Après quelques pachydermes solitaires rattrapés sur le chemin du cimetière, Sarkozy essaie maintenant de cornaquer des mâles dominants. Il réalise le tour de force d'en capter deux d'un seul coup, l'un décrochant peut-être le pompon, l'autre se retrouvant alors automatiquement bredouille mais surtout déconsidéré, le troisième se mettant de lui-même à l'écart du troupeau. C'est malgré tout faire un pari risqué, celui de considérer qu'il n'y a pas d'autres responsables d'envergure au PS que ceux qui sont visés. Il est impressionnant de constater combien certains qui ont pratiqué les ors de la République semblent en avoir contracté une addiction qui ne résiste pas aux convictions. J'y vois la manifestation d'un changement de génération, qui explique les ralliements de ceux auxquels la marche du temps interdisait d'espérer la prochaine alternance politique pour jouer un rôle.

Le chant des sirènes

Belle manière donc de faire le ménage et de dégager le terrain pour permettre l'émergence d'une nouvelle génération de socialistes aux responsabilités. Car il est à noter qu'aucune jeune pousse, telle Ulysse attaché au mat de son navire, n'a cédé aux sirènes sarkozystes, laissant cette faiblesse aux seules vieilles gloires, issues du mitterrandisme des années 80. Les sirènes antiques charmaient les marins pour mieux les dévorer. Il n'y a pas de raison que ceux qui ont déserté le navire de la rue de Solférino connaissent un sort différent.

La séquence "d'ouverture" va bientôt arriver à son terme.
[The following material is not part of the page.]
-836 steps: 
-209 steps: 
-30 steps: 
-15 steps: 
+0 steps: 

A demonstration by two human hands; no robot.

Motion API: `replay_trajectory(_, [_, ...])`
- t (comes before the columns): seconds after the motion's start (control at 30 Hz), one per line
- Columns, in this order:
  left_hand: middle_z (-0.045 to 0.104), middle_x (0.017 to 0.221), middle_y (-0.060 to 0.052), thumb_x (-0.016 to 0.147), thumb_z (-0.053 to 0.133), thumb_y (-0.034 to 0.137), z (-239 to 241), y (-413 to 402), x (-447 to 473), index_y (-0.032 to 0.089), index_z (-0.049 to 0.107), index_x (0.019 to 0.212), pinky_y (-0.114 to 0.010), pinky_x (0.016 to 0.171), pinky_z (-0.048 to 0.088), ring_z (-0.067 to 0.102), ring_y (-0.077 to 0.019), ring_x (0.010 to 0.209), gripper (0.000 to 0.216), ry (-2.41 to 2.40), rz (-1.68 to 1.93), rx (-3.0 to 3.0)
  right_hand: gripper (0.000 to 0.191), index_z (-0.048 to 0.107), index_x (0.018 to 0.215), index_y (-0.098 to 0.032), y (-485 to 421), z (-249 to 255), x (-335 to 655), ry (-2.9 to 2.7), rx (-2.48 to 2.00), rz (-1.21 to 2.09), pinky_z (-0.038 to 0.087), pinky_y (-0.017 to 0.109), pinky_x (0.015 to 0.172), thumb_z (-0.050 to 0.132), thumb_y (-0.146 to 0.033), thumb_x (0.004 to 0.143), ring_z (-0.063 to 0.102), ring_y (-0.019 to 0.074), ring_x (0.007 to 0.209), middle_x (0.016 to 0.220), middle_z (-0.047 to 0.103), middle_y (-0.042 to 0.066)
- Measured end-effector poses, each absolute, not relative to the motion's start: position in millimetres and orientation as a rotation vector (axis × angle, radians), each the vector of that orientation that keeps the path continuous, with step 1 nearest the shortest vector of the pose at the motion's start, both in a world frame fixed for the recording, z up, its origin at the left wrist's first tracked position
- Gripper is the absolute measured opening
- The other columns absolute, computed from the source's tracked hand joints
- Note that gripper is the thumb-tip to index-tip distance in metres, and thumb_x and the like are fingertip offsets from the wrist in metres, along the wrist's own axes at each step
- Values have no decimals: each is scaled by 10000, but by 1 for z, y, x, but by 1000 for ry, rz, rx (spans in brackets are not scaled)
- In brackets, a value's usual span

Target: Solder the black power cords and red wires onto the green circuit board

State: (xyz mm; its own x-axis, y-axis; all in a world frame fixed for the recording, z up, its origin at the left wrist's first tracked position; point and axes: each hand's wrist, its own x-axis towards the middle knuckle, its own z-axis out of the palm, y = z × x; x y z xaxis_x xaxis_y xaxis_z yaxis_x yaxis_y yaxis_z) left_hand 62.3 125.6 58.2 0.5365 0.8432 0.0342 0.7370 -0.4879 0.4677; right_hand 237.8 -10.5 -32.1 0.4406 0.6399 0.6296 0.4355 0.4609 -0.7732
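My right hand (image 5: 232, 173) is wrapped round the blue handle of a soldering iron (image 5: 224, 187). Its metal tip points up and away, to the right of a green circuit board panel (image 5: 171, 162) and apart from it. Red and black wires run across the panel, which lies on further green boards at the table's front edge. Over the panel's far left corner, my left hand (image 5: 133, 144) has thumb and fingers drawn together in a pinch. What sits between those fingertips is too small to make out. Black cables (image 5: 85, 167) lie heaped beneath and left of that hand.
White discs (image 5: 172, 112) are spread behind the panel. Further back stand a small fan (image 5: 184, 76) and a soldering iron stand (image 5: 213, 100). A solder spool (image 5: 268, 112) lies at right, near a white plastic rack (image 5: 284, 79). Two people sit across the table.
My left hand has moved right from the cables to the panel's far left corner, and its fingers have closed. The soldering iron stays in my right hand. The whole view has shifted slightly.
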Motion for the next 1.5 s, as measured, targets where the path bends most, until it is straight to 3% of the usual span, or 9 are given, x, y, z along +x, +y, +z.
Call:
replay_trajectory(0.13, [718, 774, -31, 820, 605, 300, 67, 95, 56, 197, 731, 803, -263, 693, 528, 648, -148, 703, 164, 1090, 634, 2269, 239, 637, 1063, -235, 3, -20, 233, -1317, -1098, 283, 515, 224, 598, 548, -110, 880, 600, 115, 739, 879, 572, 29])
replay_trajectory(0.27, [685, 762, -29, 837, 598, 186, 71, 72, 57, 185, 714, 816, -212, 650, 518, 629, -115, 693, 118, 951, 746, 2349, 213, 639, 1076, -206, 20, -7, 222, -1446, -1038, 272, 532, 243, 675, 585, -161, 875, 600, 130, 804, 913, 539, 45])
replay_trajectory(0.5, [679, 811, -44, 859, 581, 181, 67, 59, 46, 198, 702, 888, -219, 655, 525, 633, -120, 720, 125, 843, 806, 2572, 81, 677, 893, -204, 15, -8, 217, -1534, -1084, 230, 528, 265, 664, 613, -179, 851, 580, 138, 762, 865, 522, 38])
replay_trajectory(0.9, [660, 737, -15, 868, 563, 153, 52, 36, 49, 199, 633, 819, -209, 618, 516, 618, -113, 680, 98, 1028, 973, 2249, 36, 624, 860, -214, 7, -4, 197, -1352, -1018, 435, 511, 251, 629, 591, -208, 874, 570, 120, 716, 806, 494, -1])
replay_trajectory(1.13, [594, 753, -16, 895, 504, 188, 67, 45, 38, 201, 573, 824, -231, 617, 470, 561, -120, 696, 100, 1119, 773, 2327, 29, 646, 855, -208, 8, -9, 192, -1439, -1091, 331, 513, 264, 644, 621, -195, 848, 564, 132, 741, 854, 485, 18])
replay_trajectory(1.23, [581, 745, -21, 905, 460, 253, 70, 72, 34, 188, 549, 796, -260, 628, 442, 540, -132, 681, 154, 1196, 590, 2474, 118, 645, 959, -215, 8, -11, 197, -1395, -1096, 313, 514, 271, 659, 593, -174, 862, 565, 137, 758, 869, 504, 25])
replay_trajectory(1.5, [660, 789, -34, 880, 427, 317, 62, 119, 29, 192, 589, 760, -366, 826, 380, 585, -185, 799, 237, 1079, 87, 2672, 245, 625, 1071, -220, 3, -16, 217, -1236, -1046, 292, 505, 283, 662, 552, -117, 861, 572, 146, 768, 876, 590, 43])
On fera alors le bilan de la nouvelle situation ainsi créée. On verra qui aura survécu. Passé le moment de trouble chez ceux que leurs chefs de file auront déroutés, viendra celui de l'ouverture d'une nouvelle séquence historique, la rénovation, exempte de tentation centripète, d'une gauche décomplexée, renouvelée et créative.